Elizabeth Nyirafaranga, 45 anni, viene dal villaggio di Gahigiro, nella parte occidentale del Ruanda, vicino al Lago Kivu. Il genocidio del 1994 le ha portato via due figli, uno di due anni e mezzo e l’altro di appena nove mesi, e suo marito. “Fu mio cugino a causare la loro morte – racconta Elisabeth, venti anni dopo – fu lui a rivelare agli aguzzini il luogo nel quale ci nascondevamo. Ci chiesero una mucca in cambio della nostra vita, ma non ne avevamo. Allora ci violentarono a turno, poi uccisero i miei bambini brutalmente. Posso ancora sentire le loro grida. Non le scorderò mai. Sono passati vent’anni ma ancora piango quando penso a quei momenti”.
Senza suo marito, senza i suoi figli, senza un posto dove stare o una terra da coltivare, Elisabeth ha tentato di ricostruire la sua vita. “Mi sono sposata con il fratello del mio primo marito e insieme abbiamo avuto sei figli. Il più grande è nato due anni dopo il genocidio. Il lavoro e l’amicizia che ho trovato alla cooperativa di Buhozanye (cooperativa di donne, ndR) mi hanno aiutata ad andare avanti. Impariamo cose a vicenda e condividiamo le nostre preoccupazioni e pensieri. Per alcuni di noi è stato difficile accettare quello che è accaduto, perdonare e andare avanti.”
Venti anni dopo il genocidio, che ha sterminato oltre un milione di ruandesi, sulle donne e sulle giovani generazioni pesa ancora il trauma delle violenze subite. Oggi nel Paese, l’età media è di 19 anni, e i due terzi della popolazione sotto i 25 anni. “I giovani ruandesi riconoscono che il genocidio ha provocato enormi e difficili ripercussioni sulla vita quotidiana della gente ma sono anche convinti di essere parte di un Rwanda finalmente unito. Non si identificano più nella vecchia società divisa fra tutsi, hutu e twa ed è, senza dubbio, questa la più grande conquista nella storia del Paese” – afferma Josephine Uwamariya, Country Director di ActionAid Rwanda. “Per fare in modo che questo sentimento si trasformi in realtà, le generazioni cresciute all’ombra del genocidio devono avere la possibilità di far valere i propri diritti, lavorando per sconfiggere definitivamente ogni forma di povertà e ingiustizia sociale. Questo significa garantire loro gli strumenti adatti per costruirsi una vita dignitosa, fatta di accesso al cibo, all’istruzione e a un servizio sanitario nazionale ma, soprattutto, libera da ogni sorta di violenza. Il futuro del Ruanda dipende dalle giovani generazioni”.
Il Paese “dalle mille colline” ha sicuramente compiuto grandi passi economici negli ultimi anni: nel 1994 era totalmente a pezzi con un sistema politico-economico distrutto, mentre oggi il Ruanda presenta una crescita economica annua del 5 per cento e ha assistito ad una drastica riduzione del numero delle persone che vivono in povertà. “Molto è stato fatto ma ora è importante rafforzare l’impegno preso con i giovani e le loro famiglie che vivono ancora in un profondo stato di povertà” – continua Josephine Uwamariya – “In particolare, è fondamentale garantire i diritti delle donne che, insieme ai sopravvissuti del genocidio, sono le persone più colpite dall’indigenza, dall’estrema povertà e lasciate sole a sopportare il peso di una società completamente devastata”.

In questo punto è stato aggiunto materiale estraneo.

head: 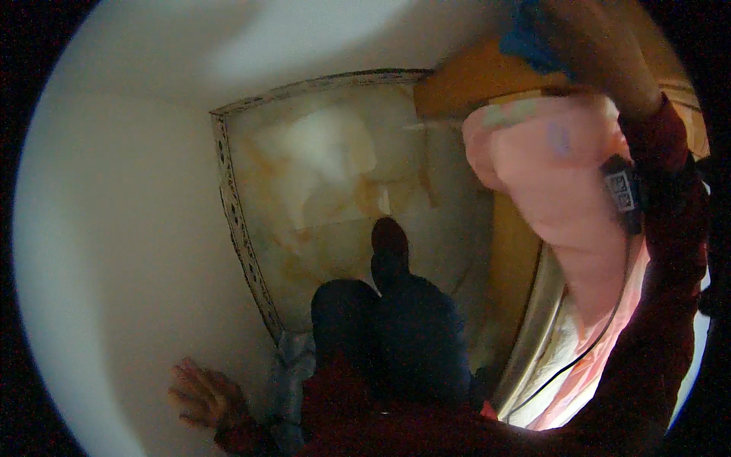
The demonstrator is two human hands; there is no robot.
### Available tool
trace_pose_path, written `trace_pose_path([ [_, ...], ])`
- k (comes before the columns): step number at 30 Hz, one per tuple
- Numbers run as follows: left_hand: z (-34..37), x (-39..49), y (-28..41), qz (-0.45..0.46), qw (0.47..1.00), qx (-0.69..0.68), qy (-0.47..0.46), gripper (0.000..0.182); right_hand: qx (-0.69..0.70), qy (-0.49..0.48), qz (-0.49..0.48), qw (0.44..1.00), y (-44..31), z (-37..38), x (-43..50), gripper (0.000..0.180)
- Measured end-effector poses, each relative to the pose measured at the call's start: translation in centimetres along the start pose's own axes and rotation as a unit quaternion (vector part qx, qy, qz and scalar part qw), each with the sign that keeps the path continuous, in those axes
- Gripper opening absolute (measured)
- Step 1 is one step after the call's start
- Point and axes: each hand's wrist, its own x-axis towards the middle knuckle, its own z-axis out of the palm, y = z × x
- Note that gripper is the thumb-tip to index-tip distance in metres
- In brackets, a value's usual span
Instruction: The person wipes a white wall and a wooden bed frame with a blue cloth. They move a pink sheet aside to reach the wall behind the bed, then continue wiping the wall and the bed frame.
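Observation:
My left hand is at the lower left, fingers spread and nothing held, close to the pale wall; whether it touches the wall is unclear. At the upper right my right arm reaches forward over a bed. My right hand is blurred and has a crumpled blue cloth in its grip. Below that hand, pink bedding covers the bed. A small black device with a pale marked label shows against the bedding, beside my right forearm. From it a thin black cable curves down towards my body.
The bed has a wooden side and a pale mattress edge. A brown wooden panel stands beyond it. The floor is glossy, with a patterned skirting along the walls. My dark shoe and bent knees are in the middle.

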Motion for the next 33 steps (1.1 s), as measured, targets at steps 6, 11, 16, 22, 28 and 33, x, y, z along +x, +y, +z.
trace_pose_path([
  [6, 0.8, -0.3, 0.1, 0.03, 0.997, -0.072, 0.021, 0.048, -0.082, -0.076, 0.105, 0.988, -1.7, -0.2, -0.6, 0.018],
  [11, -0.5, 1.5, 0.0, 0.049, 0.988, -0.115, -0.088, 0.048, 0.141, -0.053, 0.039, 0.988, -0.5, 1.5, -1.3, 0.019],
  [16, -2.0, 1.9, -1.8, 0.072, 0.968, -0.217, -0.107, 0.051, 0.27, -0.039, -0.062, 0.96, -3.9, 0.9, -2.0, 0.01],
  [22, -2.6, 2.1, -4.1, 0.11, 0.93, -0.277, -0.214, 0.052, 0.593, 0.028, -0.021, 0.804, -2.2, -7.3, -4.8, 0.028],
  [28, -9.0, 6.3, -1.9, 0.069, 0.76, -0.61, -0.216, 0.045, 0.866, 0.058, 0.173, 0.466, 12.9, -20.2, -13.5, 0.036],
  [33, -22.1, 16.9, -4.6, 0.143, 0.578, -0.798, -0.096, 0.05, 0.611, 0.178, 0.178, 0.751, 22.9, -25.8, -17.1, 0.033],
])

Sono trascorsi ormai molti anni, ma ancora oggi migliaia di vedove, donne che hanno perso i loro figli o che hanno contratto il virus dell’HIV a causa degli stupri subiti, continuano a soffrire per il trauma della guerra e a lottare ogni giorno per sopravvivere. In occasione del ventesimo anniversario del genocidio ActionAid ha raccolto alcune testimonianze tra le donne sopravvissute. Domina, Elisabeth e Esperance sono solo alcune delle donne che stanno tentando di ricostruire le loro vite e quelle dei loro figli.
Si sono unite in piccole cooperative agricole, grazie al sostegno di ActionAid; nel paese infatti, ActionAid promuove progetti di agricoltura sostenibile e accesso alle risorse naturali; organizza attività con gruppi e cooperative di donne per spezzare il ciclo di violenza e povertà e costruire alternative di sostegno economico. ActionAid sostiene in particolare programmi rivolti ad aumentare le capacità economiche delle donne, in modo da assicurare loro una piena partecipazione e inclusione nei processi decisionali e nella vita pubblica del Paese.